A growing number of community banks facing removal from a major stock exchange are showing ambivalence over their possible eviction.

At least a half-dozen community banks this year have declined a right to appeal delisting from the Nasdaq or the New York Stock Exchange. To industry observers, the reason is quite simple: If a bank is having extreme difficulty raising money in the public markets, why bother with a public listing?

"To a bank in this kind of shape, the appeal of having a publicly listed stock gets less and less," said David Wood, an accountant at Porter Keadle Moore LLP who advises banks on reporting requirements.

Dearborn Financial Bancorp Inc. in Michigan is set to become the latest community bank to leave the Nasdaq. The $845.8 million-asset company opted against an appeal, stating in a Nov. 23 regulatory filing that it favored the "cost savings" that would accompany delisting.

Dearborn faced delisting because it has not released second-quarter earnings. The delay is due to an ongoing dispute with the Federal Deposit Insurance Corp. on asset valuations at unit Fidelity Bank.

While Dearborn mentioned cost-savings for its passing on its right to appeal, Wood said a bank is not relieved of its regulatory obligations under the Sarbanes-Oxley Act if it's delisted. Stocks are delisted because of an exchange's internal rules, which is separate from any dealings with the Securities and Exchange Commission.

Still, some banks can reduce expenses by delisting, largely through lower administrative costs. But delisting also has risks; it can sometimes disqualify a bank from having its shares purchased by mutual funds, removing a captive market, said Lawrence Kaplan, a lawyer at Paul Hastings LLP.

Delisting can also hurt a shareholder's ability to sell his shares, said Frank Bonaventure Jr., a partner at Ober, Kaler, Grimes & Shriver and a former lawyer with the Office of the Comptroller of the Currency. "Most public bank holding companies are looking for whatever methods they can utilize to increase liquidity for shareholders and delisting is not going to do that," he said.

A delisting will also make it more difficult for a bank to raise capital — the very thing many struggling banks need, Wood said. Still, he added, if a bank is in danger of having its shares delisted, it was already in such dire straits that a Nasdaq listing probably wouldn't help it much anyway.

"Being delisted would make it harder to raise capital, but in these cases, the degree of how much harder is almost negligible," Wood said. "A bank in this kind of trouble is going to have trouble raising capital whether it's listed or not."

Some community banks have decided it will be easier to raise capital if they're not distracted by a delisting appeal.

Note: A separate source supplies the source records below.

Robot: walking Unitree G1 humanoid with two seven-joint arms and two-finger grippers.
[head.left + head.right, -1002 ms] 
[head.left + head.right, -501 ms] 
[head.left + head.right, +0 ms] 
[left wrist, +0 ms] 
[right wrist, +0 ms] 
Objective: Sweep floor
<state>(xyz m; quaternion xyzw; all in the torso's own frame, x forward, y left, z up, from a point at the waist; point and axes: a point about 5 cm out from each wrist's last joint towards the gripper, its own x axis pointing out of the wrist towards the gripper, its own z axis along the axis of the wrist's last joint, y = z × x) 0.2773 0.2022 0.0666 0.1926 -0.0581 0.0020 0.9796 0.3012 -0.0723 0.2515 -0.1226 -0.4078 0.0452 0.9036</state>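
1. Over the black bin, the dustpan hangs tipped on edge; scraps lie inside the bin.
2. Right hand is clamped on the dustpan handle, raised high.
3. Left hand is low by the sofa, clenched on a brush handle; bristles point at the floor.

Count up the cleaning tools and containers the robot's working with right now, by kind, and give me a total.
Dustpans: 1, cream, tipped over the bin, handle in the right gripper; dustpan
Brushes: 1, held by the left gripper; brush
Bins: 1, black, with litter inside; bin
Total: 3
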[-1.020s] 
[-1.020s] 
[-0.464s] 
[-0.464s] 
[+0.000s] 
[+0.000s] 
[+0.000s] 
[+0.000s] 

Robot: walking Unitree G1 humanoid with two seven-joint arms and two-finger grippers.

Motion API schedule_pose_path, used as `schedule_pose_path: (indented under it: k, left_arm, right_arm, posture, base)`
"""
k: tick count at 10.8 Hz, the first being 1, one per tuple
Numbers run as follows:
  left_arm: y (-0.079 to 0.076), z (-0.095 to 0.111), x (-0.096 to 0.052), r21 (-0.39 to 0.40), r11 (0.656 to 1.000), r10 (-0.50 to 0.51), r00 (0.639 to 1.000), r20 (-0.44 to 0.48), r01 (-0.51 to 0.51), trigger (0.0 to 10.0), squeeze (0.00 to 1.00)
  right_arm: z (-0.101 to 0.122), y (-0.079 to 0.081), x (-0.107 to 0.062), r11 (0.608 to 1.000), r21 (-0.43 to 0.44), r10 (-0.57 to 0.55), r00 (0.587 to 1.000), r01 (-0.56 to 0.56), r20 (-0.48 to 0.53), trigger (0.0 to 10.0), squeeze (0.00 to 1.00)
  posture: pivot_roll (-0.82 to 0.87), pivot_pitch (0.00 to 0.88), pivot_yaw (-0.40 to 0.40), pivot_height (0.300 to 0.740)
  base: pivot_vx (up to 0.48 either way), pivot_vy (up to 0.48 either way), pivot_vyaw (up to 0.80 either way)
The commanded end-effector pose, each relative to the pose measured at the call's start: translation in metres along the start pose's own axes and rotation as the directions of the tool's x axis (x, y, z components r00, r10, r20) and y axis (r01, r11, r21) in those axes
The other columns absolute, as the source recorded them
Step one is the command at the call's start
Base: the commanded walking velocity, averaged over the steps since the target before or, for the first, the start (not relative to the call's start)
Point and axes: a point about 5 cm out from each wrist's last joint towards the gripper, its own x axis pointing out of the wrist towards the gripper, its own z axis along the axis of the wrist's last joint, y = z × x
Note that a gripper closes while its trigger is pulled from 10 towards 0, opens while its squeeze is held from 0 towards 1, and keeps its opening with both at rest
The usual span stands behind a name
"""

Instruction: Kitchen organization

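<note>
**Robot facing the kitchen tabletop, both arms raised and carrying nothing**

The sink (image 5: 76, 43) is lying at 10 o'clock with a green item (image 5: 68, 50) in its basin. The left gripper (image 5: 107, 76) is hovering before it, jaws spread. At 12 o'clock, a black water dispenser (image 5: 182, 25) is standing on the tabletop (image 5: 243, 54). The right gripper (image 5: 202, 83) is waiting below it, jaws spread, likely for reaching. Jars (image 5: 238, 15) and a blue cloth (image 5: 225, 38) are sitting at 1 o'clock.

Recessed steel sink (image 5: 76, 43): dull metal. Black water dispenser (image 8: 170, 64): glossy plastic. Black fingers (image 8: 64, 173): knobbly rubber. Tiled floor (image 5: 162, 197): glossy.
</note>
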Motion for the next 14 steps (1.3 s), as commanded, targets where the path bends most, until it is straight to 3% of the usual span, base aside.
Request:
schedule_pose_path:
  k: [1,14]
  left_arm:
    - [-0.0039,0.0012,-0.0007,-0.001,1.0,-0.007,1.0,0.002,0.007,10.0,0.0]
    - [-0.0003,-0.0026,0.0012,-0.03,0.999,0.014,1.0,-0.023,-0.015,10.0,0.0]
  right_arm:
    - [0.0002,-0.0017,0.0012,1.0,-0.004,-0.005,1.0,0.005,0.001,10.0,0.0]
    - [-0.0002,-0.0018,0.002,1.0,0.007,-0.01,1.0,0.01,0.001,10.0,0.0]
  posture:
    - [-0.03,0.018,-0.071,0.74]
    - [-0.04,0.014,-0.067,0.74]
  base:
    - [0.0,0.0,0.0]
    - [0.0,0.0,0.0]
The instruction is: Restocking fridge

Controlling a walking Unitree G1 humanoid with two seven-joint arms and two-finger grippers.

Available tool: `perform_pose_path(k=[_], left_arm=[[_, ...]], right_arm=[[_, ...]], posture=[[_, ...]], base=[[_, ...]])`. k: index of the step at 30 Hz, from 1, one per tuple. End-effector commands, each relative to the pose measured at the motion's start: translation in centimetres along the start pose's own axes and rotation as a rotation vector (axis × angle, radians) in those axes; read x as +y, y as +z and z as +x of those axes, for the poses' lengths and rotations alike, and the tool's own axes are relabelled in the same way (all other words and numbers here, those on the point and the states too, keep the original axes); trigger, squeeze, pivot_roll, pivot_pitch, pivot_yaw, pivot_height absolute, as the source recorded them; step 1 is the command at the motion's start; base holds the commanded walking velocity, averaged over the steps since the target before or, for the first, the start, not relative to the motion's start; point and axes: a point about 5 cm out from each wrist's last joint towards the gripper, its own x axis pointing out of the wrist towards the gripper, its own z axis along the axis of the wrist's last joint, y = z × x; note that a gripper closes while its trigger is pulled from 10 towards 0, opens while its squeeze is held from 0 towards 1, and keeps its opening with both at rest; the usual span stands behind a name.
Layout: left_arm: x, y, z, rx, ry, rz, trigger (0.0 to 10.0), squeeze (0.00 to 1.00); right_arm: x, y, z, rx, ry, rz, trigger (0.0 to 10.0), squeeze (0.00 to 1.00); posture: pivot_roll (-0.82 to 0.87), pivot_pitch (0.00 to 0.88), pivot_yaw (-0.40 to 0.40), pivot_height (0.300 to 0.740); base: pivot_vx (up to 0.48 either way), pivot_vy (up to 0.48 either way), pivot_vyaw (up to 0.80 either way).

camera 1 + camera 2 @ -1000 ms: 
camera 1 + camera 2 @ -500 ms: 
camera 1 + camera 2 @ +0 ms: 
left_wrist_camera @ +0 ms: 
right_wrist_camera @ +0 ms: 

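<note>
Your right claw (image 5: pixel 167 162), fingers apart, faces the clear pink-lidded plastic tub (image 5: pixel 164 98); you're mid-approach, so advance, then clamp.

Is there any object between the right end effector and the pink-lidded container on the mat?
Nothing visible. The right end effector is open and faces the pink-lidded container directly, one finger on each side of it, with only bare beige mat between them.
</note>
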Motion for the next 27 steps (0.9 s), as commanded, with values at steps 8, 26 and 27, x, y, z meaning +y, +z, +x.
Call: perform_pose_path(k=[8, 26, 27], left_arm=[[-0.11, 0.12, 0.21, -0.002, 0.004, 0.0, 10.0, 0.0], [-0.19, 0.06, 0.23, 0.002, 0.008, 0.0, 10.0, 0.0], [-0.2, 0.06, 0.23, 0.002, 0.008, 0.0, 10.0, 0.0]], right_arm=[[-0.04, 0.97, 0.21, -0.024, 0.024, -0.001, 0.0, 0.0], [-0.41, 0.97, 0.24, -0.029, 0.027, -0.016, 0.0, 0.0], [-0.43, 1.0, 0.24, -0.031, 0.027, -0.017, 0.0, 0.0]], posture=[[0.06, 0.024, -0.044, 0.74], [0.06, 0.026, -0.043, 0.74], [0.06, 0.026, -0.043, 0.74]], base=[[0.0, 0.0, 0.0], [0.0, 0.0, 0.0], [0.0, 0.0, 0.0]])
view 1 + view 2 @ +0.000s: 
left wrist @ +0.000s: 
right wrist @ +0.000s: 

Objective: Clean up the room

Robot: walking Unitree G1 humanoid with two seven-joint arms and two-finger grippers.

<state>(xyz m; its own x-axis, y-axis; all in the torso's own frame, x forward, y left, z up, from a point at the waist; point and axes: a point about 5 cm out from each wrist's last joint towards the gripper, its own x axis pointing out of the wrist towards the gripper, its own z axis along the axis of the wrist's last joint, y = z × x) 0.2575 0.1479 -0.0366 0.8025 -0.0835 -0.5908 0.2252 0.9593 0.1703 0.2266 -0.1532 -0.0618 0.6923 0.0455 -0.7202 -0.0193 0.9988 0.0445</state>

Anchor BanCorp Wisconsin Inc. in Madison, Wis., declined to appeal its delisting. In explaining the decision, Chris Bauer, the $3.2 billion-asset company's president and chief executive, said in a press release that, "We feel strongly that our time and resources would be better spent on our capital raising efforts."

To be sure, not all community banks facing delisting are going down without a fight. Suffolk Bancorp in Riverhead, N.Y., has appealed Nasdaq's decision to delist its shares. The $1.5 billion-asset company ran afoul of the exchange because of delinquent quarterly reports. Suffolk, which has a hearing scheduled for Jan. 19, said in a press release that it "intends to file these documents as soon as practicable."

Banks have appealed delisting decisions and won, often if they can point out a technical reason the company has been out of compliance with an exchange's rules, Kaplan said.

Lately, it seems that more community banks are looking to avoid the fight.

Lee R. Keith, the president and chief executive of Mercantile Bancorp Inc. in Quincy, Ill., said in a Nov. 14 press release that "the costs and administrative burdens associated with being a public company have substantially increased in recent years … the advantages of being a public reporting company are outweighed by those costs and burdens."

Mercantile, an $874.8 million-asset company, voluntarily agreed to have its shares delisted from the NYSE Amex. It expects the delisting to take place early next month.

A number of banks that have recently been delisted from Nasdaq have shifted their listings to electronic marketplaces operated by the OTC Markets Group Inc. But an over-the-counter market is not considered a public listing, because "really any stock can be traded over the counter," Wood said.